By way of comparison, when I was growing up, I played in a city-wide recreational league -- there were also competive teams for all the age groups -- with separate teams for boys and girls from age six and up. There were just as many girls' teams as boys' teams, and as far as I know, they both got an equal amount of support from the club. And you know what? Those girls' teams were good. They won tournaments, they had sponsors, they got covered in the local media.

That equality, though, only lasted up until the end of high school, when all those girls -- some of whom were fantastic players -- went off to college or university and became, apparently, second-class athletes in the eyes of the world.

As Williams says,

This sporting world is not fair. It is not the kind of unfairness that two sides could argue about, each using the statistics differently to its advantage. This is crazy unfair - when you try to draw a graph of male to female sporting coverage, you have to tweak the scale just to get them both on the same page.

Yes, it is unfair, and I don't have a good solution to it. Part of the issue is that the sports media naturally tend to cover the big professional leagues -- in Canada, it's hockey, baseball, football (the North American kind) and basketball, roughly in that order. With the exception of the WNBA, there isn't a female equivalent to any of those, and the WNBA barely rates a mention on the Canadian sports pages. Then again, neither do other men's sports -- like soccer, for instance. So part of the problem is that there simply isn't a women's sports league of sufficient stature to get media coverage, and that of course is a vicious circle -- people don't care about the games, so the media doesn't cover them, so people don't know what's going on, so they don't care about the games, and so on.

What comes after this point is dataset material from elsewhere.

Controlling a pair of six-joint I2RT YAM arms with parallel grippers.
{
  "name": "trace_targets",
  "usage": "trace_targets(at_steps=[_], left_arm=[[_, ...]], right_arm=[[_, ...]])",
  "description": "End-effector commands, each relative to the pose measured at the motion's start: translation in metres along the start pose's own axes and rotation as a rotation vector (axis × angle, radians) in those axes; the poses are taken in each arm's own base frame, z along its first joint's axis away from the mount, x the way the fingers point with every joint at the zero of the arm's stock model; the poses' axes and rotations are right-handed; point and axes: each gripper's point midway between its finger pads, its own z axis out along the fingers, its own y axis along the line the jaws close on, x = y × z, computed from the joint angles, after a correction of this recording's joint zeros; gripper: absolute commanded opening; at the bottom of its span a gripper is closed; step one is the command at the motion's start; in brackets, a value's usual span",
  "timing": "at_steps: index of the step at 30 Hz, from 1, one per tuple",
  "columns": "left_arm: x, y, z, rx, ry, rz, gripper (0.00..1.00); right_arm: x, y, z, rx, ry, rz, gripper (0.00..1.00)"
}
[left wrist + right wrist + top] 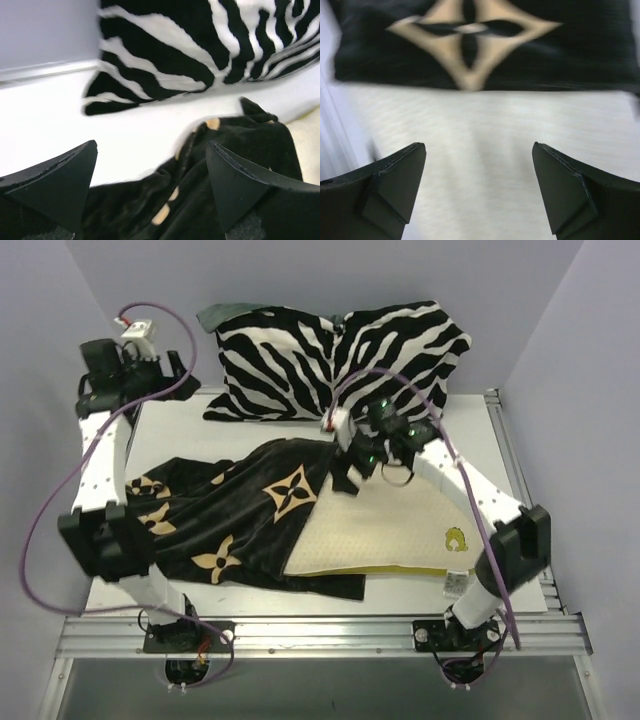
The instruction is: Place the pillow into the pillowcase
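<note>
The cream pillow lies flat at the front right of the table, its left part tucked under the black pillowcase with tan flower motifs. My right gripper hovers open over the far edge of the case mouth. In the right wrist view the right gripper spans bare pillow, with the pillowcase just beyond. My left gripper is raised at the back left, open and holding nothing. In the left wrist view the left gripper looks down on crumpled pillowcase, with a sliver of pillow at the right.
A large zebra-striped cushion leans against the back wall; the zebra cushion fills the top of the left wrist view. White table shows between it and the pillowcase. A metal rail runs along the front edge.
</note>
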Motion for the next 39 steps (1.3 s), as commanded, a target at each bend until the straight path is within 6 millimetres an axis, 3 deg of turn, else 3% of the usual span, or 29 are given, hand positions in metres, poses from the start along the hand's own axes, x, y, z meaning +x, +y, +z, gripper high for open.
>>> trace_targets(at_steps=[1, 2, 3, 4, 6, 9, 12, 13, 14, 16, 17, 19, 21, 22, 24, 25, 27, 28, 29, 31, 33, 35, 39], left_arm=[[-0.002, -0.003, -0.057, -0.159, -0.025, 0.108, 0.97], [-0.002, -0.005, -0.066, -0.158, -0.036, 0.119, 0.97], [-0.004, -0.012, -0.08, -0.147, -0.051, 0.131, 0.97], [0.002, -0.007, -0.09, -0.153, -0.042, 0.085, 0.97], [0.012, -0.016, -0.104, -0.069, -0.018, -0.025, 0.98], [0.029, -0.035, -0.119, 0.023, 0.031, -0.107, 0.97], [0.041, -0.051, -0.135, 0.052, 0.053, 0.035, 0.98], [0.052, -0.054, -0.142, 0.066, 0.086, 0.121, 0.97], [0.061, -0.062, -0.148, 0.098, 0.109, 0.177, 0.97], [0.081, -0.076, -0.164, 0.156, 0.161, 0.418, 0.97], [0.108, -0.09, -0.177, 0.215, 0.244, 0.435, 0.97], [0.15, -0.105, -0.194, 0.326, 0.314, 0.639, 0.95], [0.21, -0.132, -0.219, 0.484, 0.44, 0.681, 0.93], [0.231, -0.136, -0.226, 0.547, 0.48, 0.772, 0.93], [0.252, -0.147, -0.232, 0.598, 0.472, 0.885, 0.92], [0.279, -0.157, -0.232, 0.693, 0.499, 0.922, 0.92], [0.291, -0.172, -0.219, 0.755, 0.436, 1.045, 0.92], [0.317, -0.194, -0.219, 0.858, 0.477, 1.033, 0.92], [0.312, -0.193, -0.196, 0.804, 0.439, 1.136, 0.92], [0.321, -0.212, -0.172, 0.796, 0.428, 1.19, 0.92], [0.348, -0.231, -0.162, 0.856, 0.483, 1.314, 0.91], [0.349, -0.259, -0.147, 0.876, 0.43, 1.353, 0.91], [0.364, -0.265, -0.111, 0.815, 0.502, 1.383, 0.91]], right_arm=[[0.052, 0.113, -0.006, -0.262, 0.16, -0.116, 0.91], [0.061, 0.12, 0.0, -0.256, 0.182, -0.149, 0.92], [0.08, 0.142, 0.006, -0.296, 0.23, -0.178, 0.93], [0.085, 0.149, 0.01, -0.298, 0.241, -0.182, 0.94], [0.098, 0.158, 0.024, -0.272, 0.274, -0.232, 0.98], [0.115, 0.15, 0.056, -0.183, 0.343, -0.318, 1.0], [0.126, 0.138, 0.091, -0.138, 0.43, -0.293, 0.98], [0.113, 0.126, 0.098, -0.108, 0.415, -0.266, 0.93], [0.117, 0.119, 0.109, -0.104, 0.443, -0.236, 0.74], [0.104, 0.112, 0.114, -0.102, 0.413, -0.16, 0.49], [0.087, 0.1, 0.113, -0.092, 0.373, -0.124, 0.32], [0.07, 0.104, 0.109, -0.141, 0.317, -0.075, 0.19], [0.054, 0.103, 0.101, -0.17, 0.267, -0.048, 0.05], [0.049, 0.103, 0.099, -0.179, 0.252, -0.036, 0.0], [0.039, 0.112, 0.094, -0.245, 0.217, -0.021, 0.0], [0.038, 0.114, 0.094, -0.258, 0.213, -0.019, 0.0], [0.038, 0.119, 0.094, -0.31, 0.218, -0.004, 0.0], [0.038, 0.12, 0.095, -0.315, 0.22, 0.005, 0.0], [0.045, 0.12, 0.097, -0.331, 0.246, 0.026, 0.0], [0.04, 0.115, 0.095, -0.351, 0.233, 0.065, 0.0], [0.042, 0.113, 0.096, -0.37, 0.243, 0.099, 0.0], [0.041, 0.109, 0.095, -0.372, 0.246, 0.119, 0.0], [0.039, 0.108, 0.093, -0.379, 0.241, 0.106, 0.0]])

On the other hand, even when men and women are competing at a relatively equivalent level, the male athletes tend to get more media coverage than the women. Take the Olympic ice hockey competition, for example, where both the Canadian men's and women's teams were expected to have a good shot at winning the gold medal. I don't have any statistics for this, but I'm sure that there was way more coverage of the men's team crashing out in the quarterfinals than of the women's team actually winning the damn thing. Now again, part of this goes back to Williams' argument about the superiority of mens' sports, and it's true that the men's hockey teams were faster and stronger -- and yes, generally more skilled. But I don't think that means we should throw up our hands and say "That's just the way things are, so don't worry about it." I think that means we should try to change it.

(And as an aside, check out this article about the possibility of a professional women's soccer league being resurrected in North America.)

1 comment:

K. said...

What the hell is that woman on about? For one thing, anyone who thinks that boys and girls have equal opportunities and encouragement to develop in sports is living in a dream world. For another, in a sport like soccer, I don't see how men's physical advantage makes a big difference. The top men will always beat the top women in the 100m, but I don't know of any professional footballer who runs the 100m in sub 10 seconds, and anyway does that extremely small speed difference really matter over the course of 90 min of running? If men are playing against men and women against women then why does it matter that men are generally larger/stronger than women? So that just leaves skill level. And if the infrastructure and cultural conditions were present to cultivate girls in sports like they are for boys, I don't believe there would be any significant difference there.

So basically, she's saying, this is the way things are, why bother trying to change anything? Which is crap. As are co-ed leagues once you reach a certain age. Because the boys, (who have been taught sports by their fathers/older brothers/etc since they could walk, unlike the vast majority of girls) will not pass you the ball 90% of the time. And then how are you supposed to get better?